» **THE PROBLEM**:
Among the records that follow, find the line with "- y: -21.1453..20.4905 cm" and the line with "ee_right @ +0". Set down those lines and all lines between them exactly, without adding anything.
TASK INPUT Block Start
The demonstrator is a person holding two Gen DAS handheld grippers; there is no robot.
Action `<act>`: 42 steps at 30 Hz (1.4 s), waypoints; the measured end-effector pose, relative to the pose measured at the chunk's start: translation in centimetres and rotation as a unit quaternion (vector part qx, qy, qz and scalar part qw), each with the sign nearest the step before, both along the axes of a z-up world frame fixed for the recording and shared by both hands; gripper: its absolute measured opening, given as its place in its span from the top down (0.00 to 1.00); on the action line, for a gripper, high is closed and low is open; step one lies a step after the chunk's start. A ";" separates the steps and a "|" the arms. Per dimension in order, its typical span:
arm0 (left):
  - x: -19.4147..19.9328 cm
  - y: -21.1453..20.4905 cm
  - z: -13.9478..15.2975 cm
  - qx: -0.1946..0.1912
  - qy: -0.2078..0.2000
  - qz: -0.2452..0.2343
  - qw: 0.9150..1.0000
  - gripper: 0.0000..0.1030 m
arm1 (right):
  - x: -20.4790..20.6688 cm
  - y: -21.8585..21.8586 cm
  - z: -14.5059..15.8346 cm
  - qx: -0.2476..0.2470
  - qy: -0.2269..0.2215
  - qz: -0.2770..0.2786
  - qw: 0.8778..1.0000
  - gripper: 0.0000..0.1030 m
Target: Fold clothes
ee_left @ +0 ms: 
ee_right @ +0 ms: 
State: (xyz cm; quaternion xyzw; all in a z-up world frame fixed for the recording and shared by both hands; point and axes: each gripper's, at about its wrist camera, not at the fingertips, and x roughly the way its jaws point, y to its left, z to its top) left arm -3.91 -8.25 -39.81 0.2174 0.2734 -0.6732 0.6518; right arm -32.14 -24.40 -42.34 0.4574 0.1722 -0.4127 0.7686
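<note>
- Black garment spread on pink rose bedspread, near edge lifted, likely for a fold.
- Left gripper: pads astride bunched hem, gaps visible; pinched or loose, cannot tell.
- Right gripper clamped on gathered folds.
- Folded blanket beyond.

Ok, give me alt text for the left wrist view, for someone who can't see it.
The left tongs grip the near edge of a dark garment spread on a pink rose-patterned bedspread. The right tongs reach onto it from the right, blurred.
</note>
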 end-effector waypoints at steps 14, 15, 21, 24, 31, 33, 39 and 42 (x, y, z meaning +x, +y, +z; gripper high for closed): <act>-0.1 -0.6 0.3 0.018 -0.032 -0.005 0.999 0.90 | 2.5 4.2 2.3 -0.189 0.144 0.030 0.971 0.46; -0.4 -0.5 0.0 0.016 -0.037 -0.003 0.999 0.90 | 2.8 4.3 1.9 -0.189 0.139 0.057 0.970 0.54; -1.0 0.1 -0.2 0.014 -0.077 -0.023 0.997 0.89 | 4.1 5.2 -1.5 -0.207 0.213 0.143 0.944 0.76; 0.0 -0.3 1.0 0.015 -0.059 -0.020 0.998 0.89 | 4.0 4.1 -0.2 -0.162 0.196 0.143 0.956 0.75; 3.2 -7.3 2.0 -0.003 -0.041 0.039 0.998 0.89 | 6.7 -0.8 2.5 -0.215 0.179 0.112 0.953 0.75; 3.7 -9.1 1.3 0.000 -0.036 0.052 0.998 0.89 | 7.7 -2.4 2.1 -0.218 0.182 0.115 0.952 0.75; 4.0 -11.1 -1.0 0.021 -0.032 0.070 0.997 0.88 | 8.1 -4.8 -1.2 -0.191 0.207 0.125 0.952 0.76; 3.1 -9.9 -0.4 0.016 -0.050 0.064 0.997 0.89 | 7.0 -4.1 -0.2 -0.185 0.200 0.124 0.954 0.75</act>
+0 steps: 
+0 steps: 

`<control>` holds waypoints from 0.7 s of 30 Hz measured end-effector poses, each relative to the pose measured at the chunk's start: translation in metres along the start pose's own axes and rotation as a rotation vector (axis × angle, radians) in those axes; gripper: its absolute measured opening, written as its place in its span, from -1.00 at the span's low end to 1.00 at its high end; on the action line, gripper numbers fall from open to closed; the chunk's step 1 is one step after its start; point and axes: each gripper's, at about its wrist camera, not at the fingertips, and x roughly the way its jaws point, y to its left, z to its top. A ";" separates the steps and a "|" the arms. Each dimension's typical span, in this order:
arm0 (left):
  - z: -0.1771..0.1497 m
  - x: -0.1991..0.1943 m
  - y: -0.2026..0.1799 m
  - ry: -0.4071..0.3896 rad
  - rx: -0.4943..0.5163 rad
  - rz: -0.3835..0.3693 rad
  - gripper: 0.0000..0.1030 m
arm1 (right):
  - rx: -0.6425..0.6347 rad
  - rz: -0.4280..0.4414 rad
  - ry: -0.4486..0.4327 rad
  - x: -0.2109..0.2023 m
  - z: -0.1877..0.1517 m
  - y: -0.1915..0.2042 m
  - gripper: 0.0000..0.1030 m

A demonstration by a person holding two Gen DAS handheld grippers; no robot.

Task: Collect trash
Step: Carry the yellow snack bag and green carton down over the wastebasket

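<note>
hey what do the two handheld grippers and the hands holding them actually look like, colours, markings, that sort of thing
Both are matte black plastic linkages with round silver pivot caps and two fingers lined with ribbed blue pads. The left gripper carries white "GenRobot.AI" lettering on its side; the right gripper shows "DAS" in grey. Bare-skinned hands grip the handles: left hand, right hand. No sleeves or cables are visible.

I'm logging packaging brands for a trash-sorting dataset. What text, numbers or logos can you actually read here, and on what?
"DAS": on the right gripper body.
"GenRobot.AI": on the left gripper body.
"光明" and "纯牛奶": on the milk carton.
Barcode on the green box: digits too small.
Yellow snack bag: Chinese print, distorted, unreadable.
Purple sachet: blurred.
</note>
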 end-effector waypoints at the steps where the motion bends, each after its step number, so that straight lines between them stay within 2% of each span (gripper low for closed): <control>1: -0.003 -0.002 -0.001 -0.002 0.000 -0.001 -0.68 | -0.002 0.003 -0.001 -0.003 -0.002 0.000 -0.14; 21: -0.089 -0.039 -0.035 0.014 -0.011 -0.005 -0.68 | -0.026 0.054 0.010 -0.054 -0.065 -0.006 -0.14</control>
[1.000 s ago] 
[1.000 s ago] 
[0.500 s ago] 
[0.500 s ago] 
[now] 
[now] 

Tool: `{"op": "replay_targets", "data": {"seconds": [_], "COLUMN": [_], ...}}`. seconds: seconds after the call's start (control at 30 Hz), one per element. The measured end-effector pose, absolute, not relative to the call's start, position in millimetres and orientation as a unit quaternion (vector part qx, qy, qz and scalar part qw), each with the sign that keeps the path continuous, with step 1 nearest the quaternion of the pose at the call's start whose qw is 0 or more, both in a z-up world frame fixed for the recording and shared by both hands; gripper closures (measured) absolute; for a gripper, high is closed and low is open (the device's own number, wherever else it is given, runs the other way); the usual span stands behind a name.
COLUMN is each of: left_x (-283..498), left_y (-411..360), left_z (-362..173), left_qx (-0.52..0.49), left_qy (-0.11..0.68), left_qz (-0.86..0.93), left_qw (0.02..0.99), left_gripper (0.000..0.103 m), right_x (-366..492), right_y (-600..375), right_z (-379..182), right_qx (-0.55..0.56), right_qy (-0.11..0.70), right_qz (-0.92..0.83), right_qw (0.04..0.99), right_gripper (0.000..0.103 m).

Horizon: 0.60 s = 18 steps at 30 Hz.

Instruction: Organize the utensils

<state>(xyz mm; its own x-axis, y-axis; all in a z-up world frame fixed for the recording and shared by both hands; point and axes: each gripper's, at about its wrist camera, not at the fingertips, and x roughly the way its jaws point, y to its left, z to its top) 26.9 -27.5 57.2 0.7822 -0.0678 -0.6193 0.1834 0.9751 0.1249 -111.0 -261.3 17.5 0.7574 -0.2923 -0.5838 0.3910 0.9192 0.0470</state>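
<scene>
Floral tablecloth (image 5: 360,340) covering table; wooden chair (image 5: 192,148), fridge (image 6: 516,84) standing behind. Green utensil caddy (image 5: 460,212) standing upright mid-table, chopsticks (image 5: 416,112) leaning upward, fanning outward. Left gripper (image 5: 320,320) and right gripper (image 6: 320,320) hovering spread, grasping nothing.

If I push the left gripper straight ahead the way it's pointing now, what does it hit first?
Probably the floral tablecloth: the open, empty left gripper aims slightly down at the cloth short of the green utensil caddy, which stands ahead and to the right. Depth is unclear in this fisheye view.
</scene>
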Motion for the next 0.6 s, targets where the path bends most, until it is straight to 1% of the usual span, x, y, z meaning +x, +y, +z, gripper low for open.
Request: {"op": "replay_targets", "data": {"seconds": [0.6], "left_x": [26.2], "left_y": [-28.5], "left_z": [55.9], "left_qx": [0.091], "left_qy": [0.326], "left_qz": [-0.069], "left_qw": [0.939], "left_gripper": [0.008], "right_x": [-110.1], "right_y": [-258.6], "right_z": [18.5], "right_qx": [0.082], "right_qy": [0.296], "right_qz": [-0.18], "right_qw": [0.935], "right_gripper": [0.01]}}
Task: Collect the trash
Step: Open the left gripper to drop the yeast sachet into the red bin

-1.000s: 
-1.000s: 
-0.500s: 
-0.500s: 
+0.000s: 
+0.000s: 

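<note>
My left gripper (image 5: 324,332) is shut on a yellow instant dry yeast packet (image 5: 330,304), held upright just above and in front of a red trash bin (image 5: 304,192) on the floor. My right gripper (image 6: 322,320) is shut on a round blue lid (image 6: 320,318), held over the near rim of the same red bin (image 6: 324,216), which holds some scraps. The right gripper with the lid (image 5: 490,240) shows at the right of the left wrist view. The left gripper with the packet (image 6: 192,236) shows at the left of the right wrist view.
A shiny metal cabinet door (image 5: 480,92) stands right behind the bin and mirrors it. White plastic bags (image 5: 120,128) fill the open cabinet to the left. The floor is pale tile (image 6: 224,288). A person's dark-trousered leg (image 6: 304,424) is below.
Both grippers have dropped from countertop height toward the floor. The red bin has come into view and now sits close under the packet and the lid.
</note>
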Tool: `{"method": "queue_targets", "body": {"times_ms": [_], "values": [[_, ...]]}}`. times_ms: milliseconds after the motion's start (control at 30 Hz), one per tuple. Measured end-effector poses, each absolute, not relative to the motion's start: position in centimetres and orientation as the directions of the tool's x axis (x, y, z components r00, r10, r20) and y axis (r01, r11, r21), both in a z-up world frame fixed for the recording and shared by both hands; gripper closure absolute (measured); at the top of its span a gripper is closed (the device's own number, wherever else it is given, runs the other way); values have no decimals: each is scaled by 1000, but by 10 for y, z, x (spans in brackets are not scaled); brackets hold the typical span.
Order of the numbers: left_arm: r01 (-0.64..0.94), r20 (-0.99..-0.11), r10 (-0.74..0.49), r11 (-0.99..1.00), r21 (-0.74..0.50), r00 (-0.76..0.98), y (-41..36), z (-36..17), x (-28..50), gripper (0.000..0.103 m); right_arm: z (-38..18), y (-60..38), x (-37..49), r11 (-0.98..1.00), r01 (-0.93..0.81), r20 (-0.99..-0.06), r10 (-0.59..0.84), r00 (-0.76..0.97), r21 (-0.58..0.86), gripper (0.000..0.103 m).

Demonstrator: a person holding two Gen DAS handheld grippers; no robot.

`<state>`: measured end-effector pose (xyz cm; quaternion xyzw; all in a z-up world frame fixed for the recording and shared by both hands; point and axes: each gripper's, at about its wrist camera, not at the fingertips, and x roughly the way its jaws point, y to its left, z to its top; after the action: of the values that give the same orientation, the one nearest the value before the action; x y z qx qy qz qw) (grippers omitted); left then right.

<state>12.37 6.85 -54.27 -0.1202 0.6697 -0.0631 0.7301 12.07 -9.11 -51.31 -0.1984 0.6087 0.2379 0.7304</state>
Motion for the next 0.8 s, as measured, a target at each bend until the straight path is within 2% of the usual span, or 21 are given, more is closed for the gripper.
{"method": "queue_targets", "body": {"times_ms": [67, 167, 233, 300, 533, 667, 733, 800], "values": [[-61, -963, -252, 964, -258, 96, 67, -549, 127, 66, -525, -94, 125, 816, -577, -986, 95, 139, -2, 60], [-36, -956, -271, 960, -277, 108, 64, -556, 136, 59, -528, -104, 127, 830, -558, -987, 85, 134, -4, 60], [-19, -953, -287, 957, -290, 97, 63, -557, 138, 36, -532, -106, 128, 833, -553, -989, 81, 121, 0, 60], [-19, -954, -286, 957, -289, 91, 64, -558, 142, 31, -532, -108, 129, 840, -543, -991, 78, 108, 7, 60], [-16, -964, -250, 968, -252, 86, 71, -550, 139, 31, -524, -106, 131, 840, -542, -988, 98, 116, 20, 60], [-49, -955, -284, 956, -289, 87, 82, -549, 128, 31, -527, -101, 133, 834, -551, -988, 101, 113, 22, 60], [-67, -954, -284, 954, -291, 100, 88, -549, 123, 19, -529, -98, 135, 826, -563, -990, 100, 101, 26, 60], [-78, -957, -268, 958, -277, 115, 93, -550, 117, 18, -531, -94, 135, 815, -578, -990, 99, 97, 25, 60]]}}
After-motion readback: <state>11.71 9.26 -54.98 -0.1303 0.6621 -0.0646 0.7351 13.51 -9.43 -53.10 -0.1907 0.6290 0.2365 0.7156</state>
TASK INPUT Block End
» **ANSWER SECTION**:
  - y: -21.1453..20.4905 cm
  - z: -13.9478..15.2975 cm
  - qx: -0.1946..0.1912
  - qy: -0.2078..0.2000
  - qz: -0.2452..0.2343
  - qw: 0.9150..1.0000
  - gripper: 0.0000..0.1030 m
arm1 (right):
  - x: -20.4790..20.6688 cm
  - y: -21.8585..21.8586 cm
  - z: -14.5059..15.8346 cm
  - qx: -0.2476..0.2470
  - qy: -0.2269..0.2215
  - qz: -0.2770..0.2786
  - qw: 0.8778..1.0000
  - gripper: 0.0000..0.1030 m
Target: Fold clothes
ee_left @ +0 ms: 
ee_right @ +0 ms: 

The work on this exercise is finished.